A more well-known incident involved supermodel Nicky Taylor. She was in a horrible accident that also happened because of a cell phone. The person driving her car bent down to answer his cell phone and slammed into a telephone pole. (Pena 1-2)
I am not saying that people should not have cell phones. I think that it is a good thing to have a cell phone in your car incase you have an accident or break down. However, if you need to make a call on it, you should definitely pull over and take the call. Yes, that is inconvenient, but it is also inconvenient to operate a wheelchair with your tongue.
This type of accident happens far too often to be considered coincidence. It is feared that if no action is taken then this problem is going to get way out of hand. Already you see cars with TV's, GPS and all things that are distracting and cause the driver to be preoccupied or take their hands off the wheel.
More mishaps are certain to happen because the cell phone industry is making their cell phones smaller, lighter and more functional. It is widely suggested that certain design changes could help minimize the attention required to place or receive a call. For example: larger keypads and number displays, increased power to avoid distracting "dropouts," easier-to-hold handsets, keys that beep or click when pressed so a driver doesn't have to verify the number dialed, and using a less-startling sound than a ring for incoming calls.
AAA came out with a report saying that traffic accidents were not a major problem and that cell phones only played a part in less then 6% off all accidents. Their information was not gained properly. (Car Talk 1) AAA only looked at accident reports where the police officer put that in as a factor. Most people are not going to volunteer the fact that the accident was their fault because they were stupid and talking on their cell phones. ‘Now, be honest. Let's say you just grabbed your cell phone to answer a call, and rear-ended the BMW M5 in front of you. The blue lights from the state police are flashing in your rearview mirror. The guy in front of you is clutching his neck and already making noises about "seeing you in court." The ambulance is on its way, with a flock of personal-injury attorneys approaching. Are you going to tell the cop, "You know, I really screwed up.

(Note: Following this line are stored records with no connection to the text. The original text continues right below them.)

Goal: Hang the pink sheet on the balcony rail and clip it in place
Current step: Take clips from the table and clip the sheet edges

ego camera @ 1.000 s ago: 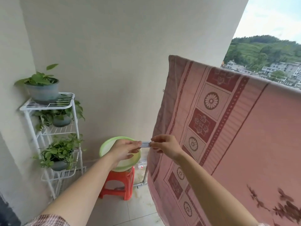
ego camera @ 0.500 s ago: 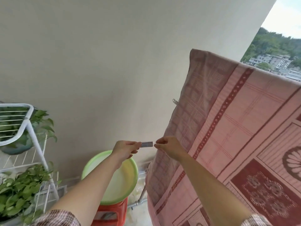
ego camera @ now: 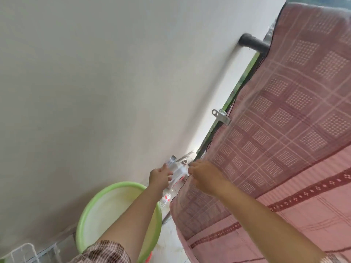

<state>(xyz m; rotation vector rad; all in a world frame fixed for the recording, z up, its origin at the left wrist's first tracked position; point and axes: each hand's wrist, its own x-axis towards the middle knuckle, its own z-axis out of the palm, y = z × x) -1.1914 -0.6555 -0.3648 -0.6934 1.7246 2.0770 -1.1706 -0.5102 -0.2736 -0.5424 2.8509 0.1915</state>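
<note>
Both of your bare hands meet at the left edge of the pink sheet [ego camera: 284, 130], low on the side that hangs toward you. The sheet, patterned with pale checks and dark red bands, is draped over the balcony rail [ego camera: 252, 43]. The rail is a dark tube that comes out from under the sheet's top left corner and ends at the plain wall [ego camera: 95, 92].

Your left hand [ego camera: 159, 176] is just left of the sheet's edge, its fingers curled round a small grey clip [ego camera: 171, 160]. The clip is smeared by motion, so you cannot tell whether it touches the cloth. Your right hand [ego camera: 204, 177] lies against the sheet's edge with its fingers bent toward the clip. The blur hides whether it pinches the cloth, the clip or neither, so its grip cannot be told.

A metal bracket [ego camera: 221, 116] juts out at the sheet's left edge, higher up than your hands. Left of the sheet, under your left forearm, stands a round green basin [ego camera: 121, 185]. A clear plastic bottle [ego camera: 166, 199] lies between the basin and the sheet's lower edge. A white wire rack [ego camera: 22, 251] sits well left of the sheet, in the bottom corner. A checked sleeve [ego camera: 102, 251] covers your left upper arm.
</note>
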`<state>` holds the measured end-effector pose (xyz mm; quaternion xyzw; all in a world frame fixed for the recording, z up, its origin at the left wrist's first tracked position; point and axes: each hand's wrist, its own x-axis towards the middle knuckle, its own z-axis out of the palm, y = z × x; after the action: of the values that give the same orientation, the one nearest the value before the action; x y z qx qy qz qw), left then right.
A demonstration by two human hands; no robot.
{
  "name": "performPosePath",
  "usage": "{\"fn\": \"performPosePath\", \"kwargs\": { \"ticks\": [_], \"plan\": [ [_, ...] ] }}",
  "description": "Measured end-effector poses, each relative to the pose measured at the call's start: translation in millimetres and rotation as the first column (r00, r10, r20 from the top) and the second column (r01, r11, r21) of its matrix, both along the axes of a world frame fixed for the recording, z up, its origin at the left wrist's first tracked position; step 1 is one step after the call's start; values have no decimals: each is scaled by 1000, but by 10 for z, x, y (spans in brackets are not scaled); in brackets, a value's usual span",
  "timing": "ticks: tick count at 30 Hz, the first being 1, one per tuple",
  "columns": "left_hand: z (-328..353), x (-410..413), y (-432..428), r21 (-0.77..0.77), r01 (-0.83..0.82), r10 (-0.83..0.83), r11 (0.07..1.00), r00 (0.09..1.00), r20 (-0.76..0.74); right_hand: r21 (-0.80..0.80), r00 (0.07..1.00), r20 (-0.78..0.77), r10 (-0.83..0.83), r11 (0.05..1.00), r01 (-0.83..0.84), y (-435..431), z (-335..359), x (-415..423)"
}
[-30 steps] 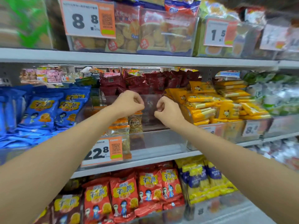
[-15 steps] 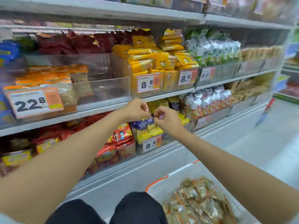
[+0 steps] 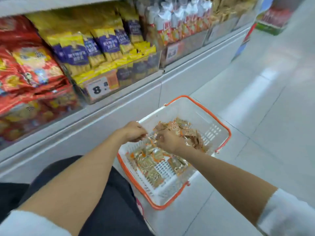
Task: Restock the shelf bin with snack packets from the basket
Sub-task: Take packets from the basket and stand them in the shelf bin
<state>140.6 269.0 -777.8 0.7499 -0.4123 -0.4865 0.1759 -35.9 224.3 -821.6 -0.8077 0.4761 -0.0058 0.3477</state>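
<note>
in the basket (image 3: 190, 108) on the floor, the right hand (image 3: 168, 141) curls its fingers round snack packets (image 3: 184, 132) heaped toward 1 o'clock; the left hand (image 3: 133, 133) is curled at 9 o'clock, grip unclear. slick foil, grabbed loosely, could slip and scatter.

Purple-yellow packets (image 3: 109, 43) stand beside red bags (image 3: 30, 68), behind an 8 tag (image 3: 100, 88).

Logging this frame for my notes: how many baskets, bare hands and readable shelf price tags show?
White plastic basket, orange rim: 1
Bare hands: 2, left hand, right hand
White-and-orange price tags with readable digits: 2, near tag, far tag
Total: 5
</note>
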Motion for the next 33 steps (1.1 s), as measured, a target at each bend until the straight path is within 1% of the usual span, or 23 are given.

I answered my phone when I should have been paying attention to the traffic. It's my fault. Boy, do I feel stupid"? Of course you won't. It's not human nature to admit fault--especially when a bunch of polyester-clad lawyers and insurance adjusters are starting to circle your vehicle.'(Magliozzi 2)
Researchers of the Associated Press article updated previous studies on the economic costs associated with accidents caused by cell phone use. The costs added up to an estimated $43 billion a year. This takes into account auto and property damage, medical bills and loss of life. This is about the same as the researchers arrived at for the value that cell phone owners put on their phones. (AP 1) The original study found that the costs saved by a cell phone ban would be $2 billion, compared with about $25 billion in benefits lost, meaning a cell phone ban would have a loss to society of about $23 billion.(AP 2) The loss is to society's pocketbook.
I am a firm believer in not using my cell phone while operating a motor vehicle. Come on; are we all really so selfish that we would rather endanger innocent lives then waiting 20 minutes to make a phone call? I hope this paper has converted you not to talk on your cell phone while driving. And to always remember unless it is an emergency, Drive now and Talk Later.
Bib
Car Talk Bibliography

Redelmeier, Donald A., and Robert J. Tibshirani. "Association between Cellular- Telephones and Motor Vehicle Collisions." The New England Journal of Medicine 336 #7 (1997) 453-458.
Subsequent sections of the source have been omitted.